In the data below, find the line containing "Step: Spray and"; transcribe it and each line after it exactly, through the last, skipping pictures.

### RAW DATA
<<<<
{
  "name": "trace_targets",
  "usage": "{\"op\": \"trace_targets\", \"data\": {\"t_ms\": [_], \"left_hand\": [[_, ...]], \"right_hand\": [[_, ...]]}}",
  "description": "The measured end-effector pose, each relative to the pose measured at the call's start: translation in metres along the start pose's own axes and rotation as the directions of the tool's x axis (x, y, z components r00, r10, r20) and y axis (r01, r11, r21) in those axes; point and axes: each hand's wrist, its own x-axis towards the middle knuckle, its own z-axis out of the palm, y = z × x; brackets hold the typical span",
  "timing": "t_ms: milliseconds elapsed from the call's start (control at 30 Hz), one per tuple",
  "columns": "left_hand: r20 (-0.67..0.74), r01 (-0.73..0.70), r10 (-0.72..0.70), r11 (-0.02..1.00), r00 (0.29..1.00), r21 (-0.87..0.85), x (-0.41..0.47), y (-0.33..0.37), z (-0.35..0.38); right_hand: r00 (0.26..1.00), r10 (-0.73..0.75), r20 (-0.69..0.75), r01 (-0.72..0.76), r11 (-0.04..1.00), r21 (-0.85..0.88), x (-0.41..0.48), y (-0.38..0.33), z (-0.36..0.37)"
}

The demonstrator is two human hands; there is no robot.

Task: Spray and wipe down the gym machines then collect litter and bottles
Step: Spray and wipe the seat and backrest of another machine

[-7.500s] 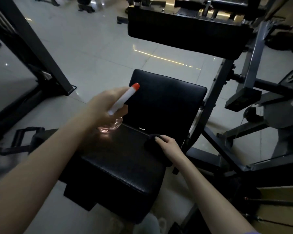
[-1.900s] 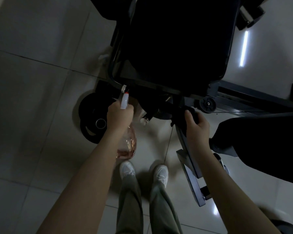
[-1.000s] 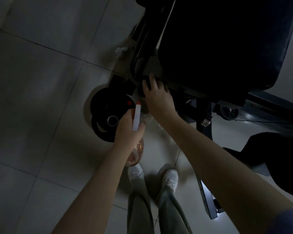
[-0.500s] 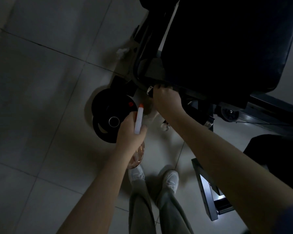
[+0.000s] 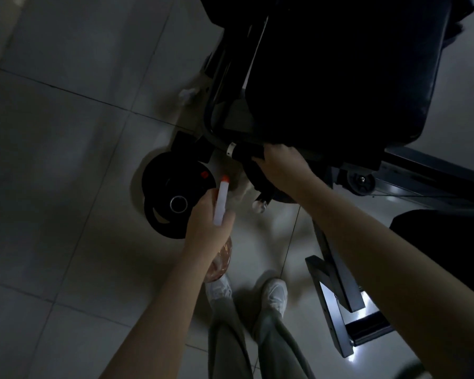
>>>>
### TASK RESPONSE
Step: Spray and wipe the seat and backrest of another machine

[-7.500s] 
[-1.900s] 
[-1.000s] 
[-0.500s] 
[+0.000s] 

Nothing else remains in this exercise.